The differences in species densities in the restored reaches are shown with respect to (C) taxonomic affiliation and (D) flow preferences of the species. Letters in (C) and (D) indicate homogenous groups according to Tukey HSD post-hoc tests.

https://doi.org/10.1371/journal.pone.0084741.g002

Among the set of ‘abiotic’ variables, the presence of a species in a restored reach depended only on the time between restoration and sampling. Within the first year after the restoration work was completed, the probability of a species being present in a restored reach was about 65%; this percentage further increased with the time elapsed since the restoration work was performed, to about 80% after 19 years (Figure 3). A positive influence of two hydromorphological quality metrics, planform and floodplain quality, on the species density in restored reaches was detected (Figures 4a, b), and higher fish densities were found in reaches of lower stream order (Figure 4c).

thumbnail
Figure 3. The probability of a species to be present in restored reaches as a function of the time lag between restoration and sampling.

The tick marks on the axes indicate the individual data points to which the logistic model is fitted. As a visual aid to estimate of the fit of the logistic model, empirical probabilities (±SE) of five sectors of the data were added (dots and error bars).

https://doi.org/10.1371/journal.pone.0084741.g003

thumbnail
Figure 4. Species density (± SE) in restored reaches as a function of the hydromorphological quality metrics (A) planform quality and (B) floodplain quality according to the river habitat assessment scheme developed by Kamp et al.

[27]. The scale of these metrics spans from 1 (natural conditions) to 7 (completely altered conditions). (C) Dependence of species density on the Strahler stream order.
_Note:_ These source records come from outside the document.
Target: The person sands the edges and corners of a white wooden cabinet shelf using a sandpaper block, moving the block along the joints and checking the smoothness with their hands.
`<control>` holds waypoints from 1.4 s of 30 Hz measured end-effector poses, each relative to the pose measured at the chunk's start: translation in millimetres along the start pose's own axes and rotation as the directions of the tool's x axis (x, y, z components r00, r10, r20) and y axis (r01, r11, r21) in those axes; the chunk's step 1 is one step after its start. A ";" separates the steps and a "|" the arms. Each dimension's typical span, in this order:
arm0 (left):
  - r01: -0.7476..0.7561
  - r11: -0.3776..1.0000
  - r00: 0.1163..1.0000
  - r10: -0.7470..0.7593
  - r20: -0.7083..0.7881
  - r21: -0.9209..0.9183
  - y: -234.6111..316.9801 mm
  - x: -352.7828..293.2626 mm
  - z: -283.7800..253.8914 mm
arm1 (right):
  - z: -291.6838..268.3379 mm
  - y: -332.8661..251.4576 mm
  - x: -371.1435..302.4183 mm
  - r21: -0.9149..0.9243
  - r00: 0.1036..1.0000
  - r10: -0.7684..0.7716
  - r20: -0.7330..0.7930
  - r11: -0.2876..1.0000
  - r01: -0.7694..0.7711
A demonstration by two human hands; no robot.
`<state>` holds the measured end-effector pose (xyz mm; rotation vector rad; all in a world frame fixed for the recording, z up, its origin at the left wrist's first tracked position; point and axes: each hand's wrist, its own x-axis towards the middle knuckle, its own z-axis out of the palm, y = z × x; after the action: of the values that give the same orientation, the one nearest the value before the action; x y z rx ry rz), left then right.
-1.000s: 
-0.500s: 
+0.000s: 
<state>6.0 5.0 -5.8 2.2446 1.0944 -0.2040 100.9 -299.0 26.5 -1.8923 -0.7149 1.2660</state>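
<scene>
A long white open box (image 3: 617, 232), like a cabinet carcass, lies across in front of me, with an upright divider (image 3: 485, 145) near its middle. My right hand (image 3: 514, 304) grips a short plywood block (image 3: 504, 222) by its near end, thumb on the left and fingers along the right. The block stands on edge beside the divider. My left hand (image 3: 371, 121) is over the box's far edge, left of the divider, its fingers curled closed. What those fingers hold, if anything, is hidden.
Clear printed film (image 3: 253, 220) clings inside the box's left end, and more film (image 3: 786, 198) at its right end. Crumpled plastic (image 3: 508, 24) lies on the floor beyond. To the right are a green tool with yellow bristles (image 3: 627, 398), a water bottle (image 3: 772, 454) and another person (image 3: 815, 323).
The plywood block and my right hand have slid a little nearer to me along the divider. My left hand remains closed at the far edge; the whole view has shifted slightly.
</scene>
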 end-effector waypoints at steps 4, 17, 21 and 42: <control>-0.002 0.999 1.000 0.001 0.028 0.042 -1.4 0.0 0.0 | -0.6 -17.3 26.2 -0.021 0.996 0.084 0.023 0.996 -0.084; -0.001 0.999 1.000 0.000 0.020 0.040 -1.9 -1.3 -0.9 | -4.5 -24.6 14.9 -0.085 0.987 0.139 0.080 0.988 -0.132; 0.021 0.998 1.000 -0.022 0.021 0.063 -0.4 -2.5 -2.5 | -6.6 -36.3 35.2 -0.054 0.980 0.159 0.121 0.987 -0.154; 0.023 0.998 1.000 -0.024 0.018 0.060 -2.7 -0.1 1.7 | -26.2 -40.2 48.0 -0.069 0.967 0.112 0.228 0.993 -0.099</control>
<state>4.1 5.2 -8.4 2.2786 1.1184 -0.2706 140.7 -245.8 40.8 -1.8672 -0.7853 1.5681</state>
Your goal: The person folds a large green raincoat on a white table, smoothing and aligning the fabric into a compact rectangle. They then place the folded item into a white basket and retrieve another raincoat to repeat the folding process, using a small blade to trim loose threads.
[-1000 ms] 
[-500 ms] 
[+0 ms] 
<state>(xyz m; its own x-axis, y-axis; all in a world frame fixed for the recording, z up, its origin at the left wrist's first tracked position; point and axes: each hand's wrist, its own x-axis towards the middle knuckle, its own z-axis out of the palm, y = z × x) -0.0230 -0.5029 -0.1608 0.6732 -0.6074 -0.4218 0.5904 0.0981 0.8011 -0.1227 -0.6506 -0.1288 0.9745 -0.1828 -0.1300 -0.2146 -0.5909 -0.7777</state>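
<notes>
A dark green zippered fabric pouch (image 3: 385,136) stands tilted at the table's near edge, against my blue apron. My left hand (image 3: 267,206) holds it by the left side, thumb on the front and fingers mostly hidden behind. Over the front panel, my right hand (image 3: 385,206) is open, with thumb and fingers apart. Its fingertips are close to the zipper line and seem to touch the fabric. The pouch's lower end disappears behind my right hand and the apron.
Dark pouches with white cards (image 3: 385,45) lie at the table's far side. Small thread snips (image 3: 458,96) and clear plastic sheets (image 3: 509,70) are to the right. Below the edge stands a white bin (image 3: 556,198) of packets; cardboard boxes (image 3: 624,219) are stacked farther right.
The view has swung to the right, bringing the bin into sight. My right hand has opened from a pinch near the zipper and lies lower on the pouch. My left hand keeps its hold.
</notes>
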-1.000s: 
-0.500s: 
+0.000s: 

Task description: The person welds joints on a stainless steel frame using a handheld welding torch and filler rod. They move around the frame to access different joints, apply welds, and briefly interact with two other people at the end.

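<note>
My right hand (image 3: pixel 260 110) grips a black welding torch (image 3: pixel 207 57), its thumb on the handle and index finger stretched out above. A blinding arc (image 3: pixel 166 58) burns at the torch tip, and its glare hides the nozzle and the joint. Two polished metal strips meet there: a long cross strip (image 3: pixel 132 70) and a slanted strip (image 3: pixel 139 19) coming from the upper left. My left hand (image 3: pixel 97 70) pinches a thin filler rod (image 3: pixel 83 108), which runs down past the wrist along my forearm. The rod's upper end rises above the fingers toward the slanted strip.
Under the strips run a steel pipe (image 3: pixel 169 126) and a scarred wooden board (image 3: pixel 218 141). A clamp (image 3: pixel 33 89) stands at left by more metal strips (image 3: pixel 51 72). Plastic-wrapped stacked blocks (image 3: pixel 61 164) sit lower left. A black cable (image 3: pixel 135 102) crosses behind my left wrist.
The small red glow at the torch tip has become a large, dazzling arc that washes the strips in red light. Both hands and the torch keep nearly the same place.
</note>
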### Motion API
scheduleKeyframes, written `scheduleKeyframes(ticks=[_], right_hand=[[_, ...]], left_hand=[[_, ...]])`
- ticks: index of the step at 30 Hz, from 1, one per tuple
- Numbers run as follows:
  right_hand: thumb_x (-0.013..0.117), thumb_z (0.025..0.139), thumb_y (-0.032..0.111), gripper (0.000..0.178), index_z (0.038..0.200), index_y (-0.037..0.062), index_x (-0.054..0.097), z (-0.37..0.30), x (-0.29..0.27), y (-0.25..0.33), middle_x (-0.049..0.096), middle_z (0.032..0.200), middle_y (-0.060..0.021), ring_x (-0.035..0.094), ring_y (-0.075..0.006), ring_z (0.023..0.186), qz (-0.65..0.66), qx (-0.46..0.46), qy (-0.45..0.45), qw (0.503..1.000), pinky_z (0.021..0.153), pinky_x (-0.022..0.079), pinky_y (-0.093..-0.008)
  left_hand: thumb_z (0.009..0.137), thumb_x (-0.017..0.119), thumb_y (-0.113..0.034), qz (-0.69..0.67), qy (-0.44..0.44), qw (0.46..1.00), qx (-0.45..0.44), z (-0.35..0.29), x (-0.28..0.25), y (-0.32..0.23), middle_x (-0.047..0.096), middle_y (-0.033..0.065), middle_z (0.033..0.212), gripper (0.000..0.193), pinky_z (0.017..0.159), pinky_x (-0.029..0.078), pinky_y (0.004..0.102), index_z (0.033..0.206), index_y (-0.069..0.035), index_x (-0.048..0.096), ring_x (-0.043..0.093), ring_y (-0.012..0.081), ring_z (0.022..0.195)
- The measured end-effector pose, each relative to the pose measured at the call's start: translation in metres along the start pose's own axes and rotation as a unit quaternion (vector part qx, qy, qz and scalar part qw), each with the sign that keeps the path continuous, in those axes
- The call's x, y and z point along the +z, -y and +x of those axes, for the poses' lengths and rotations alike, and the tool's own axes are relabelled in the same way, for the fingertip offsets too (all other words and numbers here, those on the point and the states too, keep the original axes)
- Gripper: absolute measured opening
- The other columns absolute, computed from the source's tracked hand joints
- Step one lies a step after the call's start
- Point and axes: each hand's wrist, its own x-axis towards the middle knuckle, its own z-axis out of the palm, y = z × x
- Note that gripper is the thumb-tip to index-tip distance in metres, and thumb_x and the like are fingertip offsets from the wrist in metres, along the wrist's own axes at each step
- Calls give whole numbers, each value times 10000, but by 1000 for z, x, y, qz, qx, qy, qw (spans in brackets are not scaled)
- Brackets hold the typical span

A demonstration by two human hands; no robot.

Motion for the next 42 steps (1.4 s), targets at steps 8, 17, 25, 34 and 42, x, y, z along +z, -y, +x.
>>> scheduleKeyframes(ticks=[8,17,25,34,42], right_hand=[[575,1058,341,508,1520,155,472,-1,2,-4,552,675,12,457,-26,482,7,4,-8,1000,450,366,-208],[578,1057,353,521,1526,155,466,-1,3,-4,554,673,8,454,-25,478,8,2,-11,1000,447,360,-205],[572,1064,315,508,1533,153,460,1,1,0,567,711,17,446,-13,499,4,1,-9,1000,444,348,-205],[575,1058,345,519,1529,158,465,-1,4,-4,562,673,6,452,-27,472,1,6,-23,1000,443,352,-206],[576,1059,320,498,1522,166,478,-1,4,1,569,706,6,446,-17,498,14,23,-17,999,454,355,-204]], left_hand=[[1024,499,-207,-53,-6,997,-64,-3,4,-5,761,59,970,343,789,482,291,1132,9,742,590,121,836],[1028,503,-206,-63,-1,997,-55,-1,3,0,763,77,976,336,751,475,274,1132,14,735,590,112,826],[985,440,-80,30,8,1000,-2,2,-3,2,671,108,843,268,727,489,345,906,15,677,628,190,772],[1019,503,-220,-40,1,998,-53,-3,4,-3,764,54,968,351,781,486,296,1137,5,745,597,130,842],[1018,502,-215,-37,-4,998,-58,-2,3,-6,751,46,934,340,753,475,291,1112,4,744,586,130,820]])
https://doi.org/10.1371/journal.pone.0084741.g004

Discussion

Our study showed that, in total, 57% of the variability in the fish density data and 34% of the variability in the fish presence-absence data at restored reaches is explained by a set of simple ‘biotic’ and ‘abiotic’ variables. Strikingly, ‘biotic’ variables characterizing the regional species pools were much better suited to explain fish presences and abundances in the restored reaches than ‘abiotic’ variables characterizing the restoration projects and hydromorphological structures in restored reaches. A particular importance of the regional species pools for river restoration outcomes has already been assumed, but not quantitatively demonstrated [10], [20].

The river restoration projects in this study, in line with other studies on reach-scale river restoration projects, were successful in removing hydromorphological limitations and providing natural (or at least near-natural) habitat conditions [6], [10], [34]. So if species do not colonize such restored reaches, it is more likely that this is because of absence or rarity in the regional species pools and limitations in the dispersal process than because of lack of habitat suitability at a restored reach.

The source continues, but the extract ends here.